Con questo geniale componimento, il poeta sottopone al controllo razionale la propria immaginazione e connette così  l'IMMAGINARIO MENTALE con "l'HIC et NUNC ", il qui ed ora, relativo alla realtà e al mondo della razionalità e comprende inoltre che la tendenza verso l'infinito è vana, inutile, dal momento che la mente dell'uomo è costituita da limiti. Infatti, la figura stessa dell'essere umano è molto limitata e incredibilmente piccola se viene paragonata ai fenomeni della natura e alla magnificenza di questa. 
L'espressione "mi fingo" indica proprio che Leopardi SA DI FINGERE e quindi sa benissimo anche che la vita esige sia il discernimento tra la fantasia e l'irrazionalità sia la loro conciliazione. 
Leopardi finge per un attimo spazi vastissimi e profondi silenzi e subisce il richiamo del vento al presente. Questo dovrebbe farci riflettere sul fatto che se un essere umano valorizza troppo l'immaginazione o i ricordi del passato significa che vuole evitare di affrontare una realtà difficile e pesante, fatta di contraddizioni e, purtroppo, anche di tragedie e di compromessi e crede (molto grave!) di poter realizzare i sogni che coltivava in un'epoca passata ma che non sono più realizzabili nella condizione presente. 

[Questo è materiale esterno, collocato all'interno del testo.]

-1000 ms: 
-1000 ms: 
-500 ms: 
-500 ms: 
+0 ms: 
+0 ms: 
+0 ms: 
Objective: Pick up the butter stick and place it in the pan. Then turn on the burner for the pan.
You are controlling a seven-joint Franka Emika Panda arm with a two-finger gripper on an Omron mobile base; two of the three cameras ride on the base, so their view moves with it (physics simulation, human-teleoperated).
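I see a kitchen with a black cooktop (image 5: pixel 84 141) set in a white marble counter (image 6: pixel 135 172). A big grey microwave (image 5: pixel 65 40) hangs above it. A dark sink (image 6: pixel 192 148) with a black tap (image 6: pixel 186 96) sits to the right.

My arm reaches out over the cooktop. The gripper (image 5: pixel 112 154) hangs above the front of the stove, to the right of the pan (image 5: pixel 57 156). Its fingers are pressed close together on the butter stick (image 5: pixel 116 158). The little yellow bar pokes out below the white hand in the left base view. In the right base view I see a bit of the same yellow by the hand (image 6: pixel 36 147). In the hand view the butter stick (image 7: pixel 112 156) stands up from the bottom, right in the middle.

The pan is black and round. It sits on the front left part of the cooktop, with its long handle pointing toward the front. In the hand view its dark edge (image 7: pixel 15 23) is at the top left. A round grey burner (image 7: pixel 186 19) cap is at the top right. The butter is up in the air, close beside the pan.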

Dall'altro lato della medaglia però, è giusto rilevare che una vita fondata esclusivamente su principi razionali è una vita arida e priva di sentimentalismo. Non si vive di sola razionalità come non si vive di sola immaginazione.

La tendenza verso l'infinito gli procura una momentanea consolazione e una momentanea astrazione dalla realtà triste e angosciante in cui vive. Bisogna infatti constatare che il 1819 è stato un pessimo anno per Leopardi per il fatto che, desideroso di condividere i suoi interessi culturali con il mondo esterno, progetta un tentativo di fuga dalla casa paterna che però fallisce. Questo fallimento, suscita in lui pensieri profondamente pessimistici nei confronti della storia e del contributo dell'essere umano nel mondo. 

 Leopardi è diverso dalla maggior parte degli intellettuali romantici i quali, per sfuggire ad una realtà frustrante, si rifugiano o nel passato o nell'immaginazione. E' soprattutto per questo che io lo ammiro.